Mekelburg notes that there was a lot of damage in the forests with downed trees, more than in the Ice Storm of 1998. “It will take decades to recover,” he believes. Rule lost a large old spruce on his Lubec property. “The tree people are going to be busy for a while,” he says.
Electricity was restored by Versant Power for many communities by the end of Tuesday, December 19. However, portions of communities that had additional utility infrastructure damage or were in more remote or isolated areas were still without as of Thursday, December 21.
Eastport, for example, had about 10% of Versant customers still without power; Lubec with 5.5%; Machiasport with 3.5%; Pembroke with 16%; Perry with 10%; Trescott with 23%; and Whiting with 10%.
Eastern Maine Electric Co‑operative reported on the morning of Thursday, December 21, that there were 1,400 customers without power. “We have many broken poles with additional out of state crews arriving today [Tuesday] to assist,” the co-op reported. “Crews are focused on primary line repairs from the substations out.”
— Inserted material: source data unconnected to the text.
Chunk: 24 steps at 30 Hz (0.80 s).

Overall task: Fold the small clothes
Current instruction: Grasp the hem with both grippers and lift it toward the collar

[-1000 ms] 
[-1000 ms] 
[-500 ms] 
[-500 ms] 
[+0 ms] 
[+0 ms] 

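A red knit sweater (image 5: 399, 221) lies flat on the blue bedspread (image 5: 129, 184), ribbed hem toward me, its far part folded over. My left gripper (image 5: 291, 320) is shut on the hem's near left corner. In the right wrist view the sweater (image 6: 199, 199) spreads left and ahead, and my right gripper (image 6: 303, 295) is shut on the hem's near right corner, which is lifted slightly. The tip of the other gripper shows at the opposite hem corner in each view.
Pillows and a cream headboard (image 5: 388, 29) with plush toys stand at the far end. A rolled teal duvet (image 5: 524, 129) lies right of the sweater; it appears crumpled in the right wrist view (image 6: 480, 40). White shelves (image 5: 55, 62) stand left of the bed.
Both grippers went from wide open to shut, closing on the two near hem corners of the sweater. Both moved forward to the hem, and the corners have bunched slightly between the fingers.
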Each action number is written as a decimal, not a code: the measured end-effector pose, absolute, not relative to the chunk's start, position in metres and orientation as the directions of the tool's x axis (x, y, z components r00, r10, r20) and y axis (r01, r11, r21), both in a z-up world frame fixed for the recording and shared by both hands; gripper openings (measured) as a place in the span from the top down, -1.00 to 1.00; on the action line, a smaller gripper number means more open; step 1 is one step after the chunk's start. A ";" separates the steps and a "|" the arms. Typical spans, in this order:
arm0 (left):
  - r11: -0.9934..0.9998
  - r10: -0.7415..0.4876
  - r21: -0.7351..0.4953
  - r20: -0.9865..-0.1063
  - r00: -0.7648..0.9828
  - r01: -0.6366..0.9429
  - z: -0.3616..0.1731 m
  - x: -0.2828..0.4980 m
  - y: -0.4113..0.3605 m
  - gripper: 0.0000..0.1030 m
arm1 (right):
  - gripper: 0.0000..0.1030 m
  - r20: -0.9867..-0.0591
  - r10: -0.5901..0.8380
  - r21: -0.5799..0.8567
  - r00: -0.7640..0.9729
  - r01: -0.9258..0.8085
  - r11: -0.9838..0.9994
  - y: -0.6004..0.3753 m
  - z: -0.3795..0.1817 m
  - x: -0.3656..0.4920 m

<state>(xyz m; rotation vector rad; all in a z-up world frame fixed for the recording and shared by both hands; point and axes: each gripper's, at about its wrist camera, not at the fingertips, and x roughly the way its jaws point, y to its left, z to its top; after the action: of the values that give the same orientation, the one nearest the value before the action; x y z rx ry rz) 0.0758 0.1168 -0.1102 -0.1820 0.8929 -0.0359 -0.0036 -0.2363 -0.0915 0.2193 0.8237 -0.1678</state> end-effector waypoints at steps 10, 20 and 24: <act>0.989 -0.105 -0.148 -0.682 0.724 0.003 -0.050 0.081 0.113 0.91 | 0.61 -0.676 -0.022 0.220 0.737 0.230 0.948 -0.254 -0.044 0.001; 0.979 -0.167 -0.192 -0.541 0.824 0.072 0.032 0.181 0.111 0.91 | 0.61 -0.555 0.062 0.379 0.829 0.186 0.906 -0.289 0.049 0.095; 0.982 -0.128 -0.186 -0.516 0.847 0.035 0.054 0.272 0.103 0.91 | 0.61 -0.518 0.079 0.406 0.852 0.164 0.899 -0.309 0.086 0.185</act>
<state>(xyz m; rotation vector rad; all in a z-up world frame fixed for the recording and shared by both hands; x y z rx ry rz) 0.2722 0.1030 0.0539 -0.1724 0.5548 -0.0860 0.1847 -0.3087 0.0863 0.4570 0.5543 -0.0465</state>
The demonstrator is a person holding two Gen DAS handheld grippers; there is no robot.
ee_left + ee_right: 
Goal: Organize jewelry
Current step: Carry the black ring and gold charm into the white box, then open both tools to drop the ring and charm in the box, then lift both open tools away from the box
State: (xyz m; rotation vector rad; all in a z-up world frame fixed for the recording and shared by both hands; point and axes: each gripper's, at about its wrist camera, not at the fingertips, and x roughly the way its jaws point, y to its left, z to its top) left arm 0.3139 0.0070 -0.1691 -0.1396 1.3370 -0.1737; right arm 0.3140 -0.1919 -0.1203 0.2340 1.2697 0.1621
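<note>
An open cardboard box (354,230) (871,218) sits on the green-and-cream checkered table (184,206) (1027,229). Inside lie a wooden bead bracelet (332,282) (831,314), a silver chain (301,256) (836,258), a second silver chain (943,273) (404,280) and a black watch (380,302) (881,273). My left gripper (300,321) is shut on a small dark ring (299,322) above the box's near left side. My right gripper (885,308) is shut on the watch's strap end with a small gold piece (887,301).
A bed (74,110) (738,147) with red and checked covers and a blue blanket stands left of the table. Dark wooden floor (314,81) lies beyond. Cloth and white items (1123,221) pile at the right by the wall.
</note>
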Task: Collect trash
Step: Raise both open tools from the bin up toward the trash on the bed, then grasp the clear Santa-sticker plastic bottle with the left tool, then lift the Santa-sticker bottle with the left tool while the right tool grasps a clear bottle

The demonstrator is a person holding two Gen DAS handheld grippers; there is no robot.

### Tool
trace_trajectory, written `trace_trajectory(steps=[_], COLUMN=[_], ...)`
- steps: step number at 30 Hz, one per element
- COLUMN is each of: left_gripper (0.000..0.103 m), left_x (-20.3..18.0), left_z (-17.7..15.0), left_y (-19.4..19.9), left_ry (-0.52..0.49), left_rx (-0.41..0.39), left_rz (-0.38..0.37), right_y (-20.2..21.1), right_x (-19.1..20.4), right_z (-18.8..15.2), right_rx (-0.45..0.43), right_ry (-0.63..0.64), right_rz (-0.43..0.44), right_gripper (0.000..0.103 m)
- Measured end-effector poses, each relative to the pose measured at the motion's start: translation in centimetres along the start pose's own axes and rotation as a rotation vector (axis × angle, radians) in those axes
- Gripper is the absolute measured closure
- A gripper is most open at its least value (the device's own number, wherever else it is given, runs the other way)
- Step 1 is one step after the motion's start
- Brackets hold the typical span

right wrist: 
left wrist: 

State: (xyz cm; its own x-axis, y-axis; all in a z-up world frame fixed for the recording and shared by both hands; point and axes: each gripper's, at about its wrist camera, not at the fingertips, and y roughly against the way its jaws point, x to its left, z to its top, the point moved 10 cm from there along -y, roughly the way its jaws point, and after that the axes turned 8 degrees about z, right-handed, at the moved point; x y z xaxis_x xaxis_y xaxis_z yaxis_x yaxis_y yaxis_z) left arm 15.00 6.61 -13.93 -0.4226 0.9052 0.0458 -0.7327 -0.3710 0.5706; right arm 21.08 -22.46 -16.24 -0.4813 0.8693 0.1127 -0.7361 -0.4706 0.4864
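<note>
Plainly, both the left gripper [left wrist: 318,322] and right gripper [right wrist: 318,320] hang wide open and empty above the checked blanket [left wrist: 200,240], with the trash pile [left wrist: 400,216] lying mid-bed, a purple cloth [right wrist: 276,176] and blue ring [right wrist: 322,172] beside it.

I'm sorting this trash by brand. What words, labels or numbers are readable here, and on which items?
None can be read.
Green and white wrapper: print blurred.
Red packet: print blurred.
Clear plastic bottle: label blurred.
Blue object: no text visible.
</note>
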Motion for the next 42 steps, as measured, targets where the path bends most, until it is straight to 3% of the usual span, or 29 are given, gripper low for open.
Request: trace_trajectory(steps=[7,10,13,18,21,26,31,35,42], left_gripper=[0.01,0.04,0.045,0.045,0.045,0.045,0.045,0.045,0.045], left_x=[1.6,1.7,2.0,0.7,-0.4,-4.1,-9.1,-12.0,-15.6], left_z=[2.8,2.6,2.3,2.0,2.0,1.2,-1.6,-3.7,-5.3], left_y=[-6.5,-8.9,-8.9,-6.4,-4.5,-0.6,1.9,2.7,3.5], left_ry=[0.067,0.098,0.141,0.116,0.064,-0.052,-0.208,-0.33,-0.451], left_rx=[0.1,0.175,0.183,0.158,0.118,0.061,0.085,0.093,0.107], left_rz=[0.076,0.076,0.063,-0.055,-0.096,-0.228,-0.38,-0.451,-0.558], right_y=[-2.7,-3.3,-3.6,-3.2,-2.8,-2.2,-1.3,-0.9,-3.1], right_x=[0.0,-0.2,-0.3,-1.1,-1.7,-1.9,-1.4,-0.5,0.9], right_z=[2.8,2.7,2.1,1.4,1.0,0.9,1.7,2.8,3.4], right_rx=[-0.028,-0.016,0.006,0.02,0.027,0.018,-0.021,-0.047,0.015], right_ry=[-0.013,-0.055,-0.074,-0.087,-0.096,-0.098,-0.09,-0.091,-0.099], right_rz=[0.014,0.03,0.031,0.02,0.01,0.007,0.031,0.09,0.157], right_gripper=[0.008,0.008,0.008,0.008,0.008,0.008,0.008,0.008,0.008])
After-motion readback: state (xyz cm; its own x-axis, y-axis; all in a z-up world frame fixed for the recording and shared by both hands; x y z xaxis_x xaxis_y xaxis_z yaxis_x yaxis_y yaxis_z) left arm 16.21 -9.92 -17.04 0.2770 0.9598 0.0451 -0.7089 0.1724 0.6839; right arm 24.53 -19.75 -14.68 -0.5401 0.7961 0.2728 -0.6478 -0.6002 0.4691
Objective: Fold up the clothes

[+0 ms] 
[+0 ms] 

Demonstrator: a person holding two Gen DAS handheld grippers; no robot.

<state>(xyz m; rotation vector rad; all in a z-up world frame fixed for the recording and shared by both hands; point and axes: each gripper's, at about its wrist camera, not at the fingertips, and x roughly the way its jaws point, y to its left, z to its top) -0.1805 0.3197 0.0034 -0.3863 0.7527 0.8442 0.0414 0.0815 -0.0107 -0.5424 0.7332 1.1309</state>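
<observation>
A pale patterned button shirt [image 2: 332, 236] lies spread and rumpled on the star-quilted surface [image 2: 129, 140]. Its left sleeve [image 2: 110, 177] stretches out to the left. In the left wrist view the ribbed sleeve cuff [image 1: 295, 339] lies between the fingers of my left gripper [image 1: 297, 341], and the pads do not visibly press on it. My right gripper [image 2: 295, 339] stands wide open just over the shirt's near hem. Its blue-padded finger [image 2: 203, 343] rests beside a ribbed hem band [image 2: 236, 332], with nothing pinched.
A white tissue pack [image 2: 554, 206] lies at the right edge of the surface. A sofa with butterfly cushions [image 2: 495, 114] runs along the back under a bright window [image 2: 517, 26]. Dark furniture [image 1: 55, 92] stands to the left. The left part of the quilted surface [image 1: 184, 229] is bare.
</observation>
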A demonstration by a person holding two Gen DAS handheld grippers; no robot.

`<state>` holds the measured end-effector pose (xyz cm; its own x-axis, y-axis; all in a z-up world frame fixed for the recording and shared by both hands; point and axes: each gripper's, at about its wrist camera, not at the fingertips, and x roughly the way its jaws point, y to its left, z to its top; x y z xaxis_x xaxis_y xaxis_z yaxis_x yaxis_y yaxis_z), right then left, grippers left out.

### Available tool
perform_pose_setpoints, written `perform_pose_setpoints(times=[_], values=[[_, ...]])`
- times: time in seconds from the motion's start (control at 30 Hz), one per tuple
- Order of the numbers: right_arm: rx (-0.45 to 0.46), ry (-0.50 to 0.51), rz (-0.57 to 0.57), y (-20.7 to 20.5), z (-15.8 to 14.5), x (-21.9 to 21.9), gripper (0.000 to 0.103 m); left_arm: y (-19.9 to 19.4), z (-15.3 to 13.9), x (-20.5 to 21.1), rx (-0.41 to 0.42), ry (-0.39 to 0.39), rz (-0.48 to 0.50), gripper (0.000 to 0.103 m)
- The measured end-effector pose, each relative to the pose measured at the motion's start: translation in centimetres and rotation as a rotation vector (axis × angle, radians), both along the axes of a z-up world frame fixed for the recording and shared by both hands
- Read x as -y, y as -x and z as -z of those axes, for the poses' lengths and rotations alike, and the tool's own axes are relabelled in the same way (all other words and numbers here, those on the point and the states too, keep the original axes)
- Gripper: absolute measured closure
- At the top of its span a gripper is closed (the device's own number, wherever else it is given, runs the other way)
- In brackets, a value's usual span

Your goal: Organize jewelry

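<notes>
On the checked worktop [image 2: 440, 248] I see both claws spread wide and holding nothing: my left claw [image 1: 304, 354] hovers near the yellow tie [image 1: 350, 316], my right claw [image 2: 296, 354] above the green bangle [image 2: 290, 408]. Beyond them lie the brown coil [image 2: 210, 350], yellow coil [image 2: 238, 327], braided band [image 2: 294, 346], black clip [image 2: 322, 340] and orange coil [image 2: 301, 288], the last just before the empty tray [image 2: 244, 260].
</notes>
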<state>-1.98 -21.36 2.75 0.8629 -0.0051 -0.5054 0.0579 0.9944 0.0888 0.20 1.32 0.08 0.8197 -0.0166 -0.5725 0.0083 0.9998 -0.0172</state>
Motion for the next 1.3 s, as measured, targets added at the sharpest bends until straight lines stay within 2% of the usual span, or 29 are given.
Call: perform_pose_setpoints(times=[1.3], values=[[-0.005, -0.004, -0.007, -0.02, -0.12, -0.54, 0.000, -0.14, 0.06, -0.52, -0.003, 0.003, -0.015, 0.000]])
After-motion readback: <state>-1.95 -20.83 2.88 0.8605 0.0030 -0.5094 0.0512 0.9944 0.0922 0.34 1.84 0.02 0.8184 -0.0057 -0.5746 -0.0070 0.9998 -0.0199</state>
From Tuesday evening to Wednesday morning, EMEC crews had brought almost 1,000 customers back online. “Additional broken poles and downed wires have made restoration challenging. We currently have crews from Massachusetts, Vermont and Maine assisting with the recovery.”
Road and bridge closures and repairs
The Maine Department of Transportation (DOT) is working to assess and repair storm damage. As of December 19, there were nearly 100 state road closures in Maine because of downed trees and power lines, flooding and significant infrastructure damage.
Although all Maine counties have been impacted by the storm, Oxford, Franklin, Somerset and Kennebec counties were experiencing more than half of the road closures.
The DOT has closed almost three dozen bridges statewide due to high and fast‑running water. Most of the bridge closures represent precautionary measures, but a few are due to apparent structural damage. The DOT explains that inspections and damage assessments cannot be completed until the water recedes, which is expected by December 22.
In addition, many areas cannot be safely accessed by road crews until power lines have been secured. “The best way the public can help is to avoid unnecessary travel in areas known to be affected,” a DOT release states. “If you must travel, please allow yourself extra time, and never drive through standing water.
Finally, the DOT asks for patience and understanding as crews work to repair damaged infrastructure.” For updated information on road and bridge closures and repairs, the DOT recommends checking newengland511.org.
The governor’s state of emergency proclamation mobilizes all state resources to assist and support response and recovery efforts and positions the state to seek federal disaster support in the coming weeks. In the coming days, Maine Emergency Management Agency will work with county emergency management officials to assess infrastructure damage.
If that damage meets the financial statutory threshold exceeding the state’s ability to respond, Governor Mills will seek a federal disaster declaration. (Editor’s Note: Gov. Mills requested federal disaster relief late Friday afternoon, according to the Bangor Daily News.)
Meanwhile, the DOT will also work with the Federal Highway Administration to assess the damages on the state’s federal‑aid highways and seek federal financial assistance.